It’s no secret that pregnancy has its ups and downs, yet when others describe their own journey toward parenthood the not so glamorous moments seem to be conveniently forgotten. I haven’t decided if this is some sort of inexplicable amnesia that mothers are blessed with post labor, or if people really are under the guise that pregnancy is just a magical time. News flash ladies…it ain’t all it’s cracked up to be. Of course there is that one beautiful benefit at the end of nine months you get to cuddle up with and dress in cute clothes, but I’m not there yet. So in the meantime I figured I would humor you with some of my favorite humiliating and downright awkward musings on pregnancy and motherhood thus far. After all, everyone loves a little dose of self depreciating humor from time to time.

People warned me about pregnancy cravings, but before motherhood I just assumed they meant that pregnant women had certain culinary preferences. Oh how wrong I was. These are no mere food inclinations, but rather taste bud demands. These “cravings” can turn a glowing pregnant woman into a tyrannical Pregzilla beast thrashing through the grocery aisles in search for the one coveted item that will appease her taste buds. None are immune from the wrath of Pregzilla when hunger strikes, myself included.

PREGZILLA

 

It was a lovely Sunday afternoon when I first experienced this demon rising up inside me. A bowl of Cocoa Pebbles was the snack of choice…and of course we didn’t have any in the house because really who eats Cocoa Pebbles after age 9? Apparently Pregzilla does.

 

I fled to the grocery store in a panic as if Price Chopper were going to run out of Cocoa Pebbles on a Sunday afternoon. Of course when I arrived the store was flooded. Why you ask? Because it was 4pm on Superbowl Sunday and why wouldn’t like-minded party planners wait until the last minute to stock up on their favorite game time snacks?

 

As I elbowed my way through the crowded store I could hear my tummy rumbling as if the baby was calling out for Cocoa Pebbles. Finally, I made it to the cereal aisle pleased to find the Pebbles were still in full stock. I grabbed two boxes because who knows when Pregzilla might strike again? Once I made it to the express lane checkout things were looking up. After all, I had my Pebbles and was a mere minutes away from enjoying their tasty crunch. But then as the woman behind the counter was ringing me up the clouds of misfortune began to loom. I realized that I had forgotten my wallet at home. NOOOO!

In panic and hysteria I believe I actually pleaded with the cashier woman to hold my Cocoa Pebbles for fear they may run out.

 

See also: Musings on Motherhood: Sweaty, Swollen and No Place to Sit | Musings on Motherhood: Diaper Aisles Exist to Make You Cry

I scurried back to my car and raced out of the parking lot, little did Pat realize but Pregzilla was about to disrupt his afternoon. I called him ranting on and on about the terrible circumstances of this day. Why me? Why my life?

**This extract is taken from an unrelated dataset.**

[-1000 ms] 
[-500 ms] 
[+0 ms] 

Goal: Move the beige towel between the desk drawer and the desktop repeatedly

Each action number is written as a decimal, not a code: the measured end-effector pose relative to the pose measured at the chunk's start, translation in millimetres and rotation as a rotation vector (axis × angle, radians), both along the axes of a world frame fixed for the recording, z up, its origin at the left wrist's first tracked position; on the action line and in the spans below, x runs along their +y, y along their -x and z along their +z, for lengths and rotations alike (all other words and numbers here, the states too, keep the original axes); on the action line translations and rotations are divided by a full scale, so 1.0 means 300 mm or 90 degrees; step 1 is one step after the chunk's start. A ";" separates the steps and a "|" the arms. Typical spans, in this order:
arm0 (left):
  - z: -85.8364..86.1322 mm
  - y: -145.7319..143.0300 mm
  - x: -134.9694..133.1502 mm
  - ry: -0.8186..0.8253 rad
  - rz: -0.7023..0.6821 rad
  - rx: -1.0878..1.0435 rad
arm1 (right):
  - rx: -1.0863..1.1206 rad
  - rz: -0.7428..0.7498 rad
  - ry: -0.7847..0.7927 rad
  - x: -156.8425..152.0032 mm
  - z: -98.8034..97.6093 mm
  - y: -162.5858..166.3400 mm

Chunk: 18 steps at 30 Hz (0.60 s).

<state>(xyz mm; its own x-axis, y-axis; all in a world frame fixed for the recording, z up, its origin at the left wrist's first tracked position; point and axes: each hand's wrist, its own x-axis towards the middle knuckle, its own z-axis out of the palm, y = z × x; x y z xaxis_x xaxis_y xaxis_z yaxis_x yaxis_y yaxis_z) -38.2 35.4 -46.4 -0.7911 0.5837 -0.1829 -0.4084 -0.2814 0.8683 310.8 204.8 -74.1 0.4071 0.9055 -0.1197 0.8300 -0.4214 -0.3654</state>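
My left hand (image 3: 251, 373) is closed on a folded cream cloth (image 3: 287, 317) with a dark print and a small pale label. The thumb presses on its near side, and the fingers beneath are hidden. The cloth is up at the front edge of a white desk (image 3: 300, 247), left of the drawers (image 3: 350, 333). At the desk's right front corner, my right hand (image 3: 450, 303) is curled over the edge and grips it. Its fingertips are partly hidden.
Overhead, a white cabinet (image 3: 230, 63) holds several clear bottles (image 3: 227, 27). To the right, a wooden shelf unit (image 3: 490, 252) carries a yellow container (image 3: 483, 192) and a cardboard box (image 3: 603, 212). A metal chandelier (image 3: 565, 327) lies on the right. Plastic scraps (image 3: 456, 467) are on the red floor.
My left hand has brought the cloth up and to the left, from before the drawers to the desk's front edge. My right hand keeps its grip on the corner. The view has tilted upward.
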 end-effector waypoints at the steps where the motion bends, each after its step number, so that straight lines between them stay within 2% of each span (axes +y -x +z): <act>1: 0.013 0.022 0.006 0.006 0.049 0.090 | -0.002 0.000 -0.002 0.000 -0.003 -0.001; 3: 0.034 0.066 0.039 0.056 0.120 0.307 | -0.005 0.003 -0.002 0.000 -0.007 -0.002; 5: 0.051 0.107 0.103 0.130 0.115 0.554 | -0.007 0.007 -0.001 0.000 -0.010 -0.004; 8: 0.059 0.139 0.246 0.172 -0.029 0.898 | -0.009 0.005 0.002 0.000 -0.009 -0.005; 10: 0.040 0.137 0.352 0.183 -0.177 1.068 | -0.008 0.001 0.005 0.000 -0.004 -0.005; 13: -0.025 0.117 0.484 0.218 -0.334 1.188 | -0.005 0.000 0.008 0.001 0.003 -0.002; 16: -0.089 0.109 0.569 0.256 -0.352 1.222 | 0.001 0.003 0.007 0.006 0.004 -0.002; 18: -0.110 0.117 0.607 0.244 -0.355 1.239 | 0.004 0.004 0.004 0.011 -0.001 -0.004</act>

Amidst my raging, I can recall suggesting to Pat that he actually throw my wallet in my passenger window as I drove by. Yes…I really did this.

Needless to say it all ended well, I got the sweet satisfaction that only Cocoas Pebbles can give and Pregzilla was tamed. I have now successfully gone five months Pregzilla free. Some days are harder than others, but the only advice I can offer is to always make sure the pantry is stocked with some Cocoa Pebbles.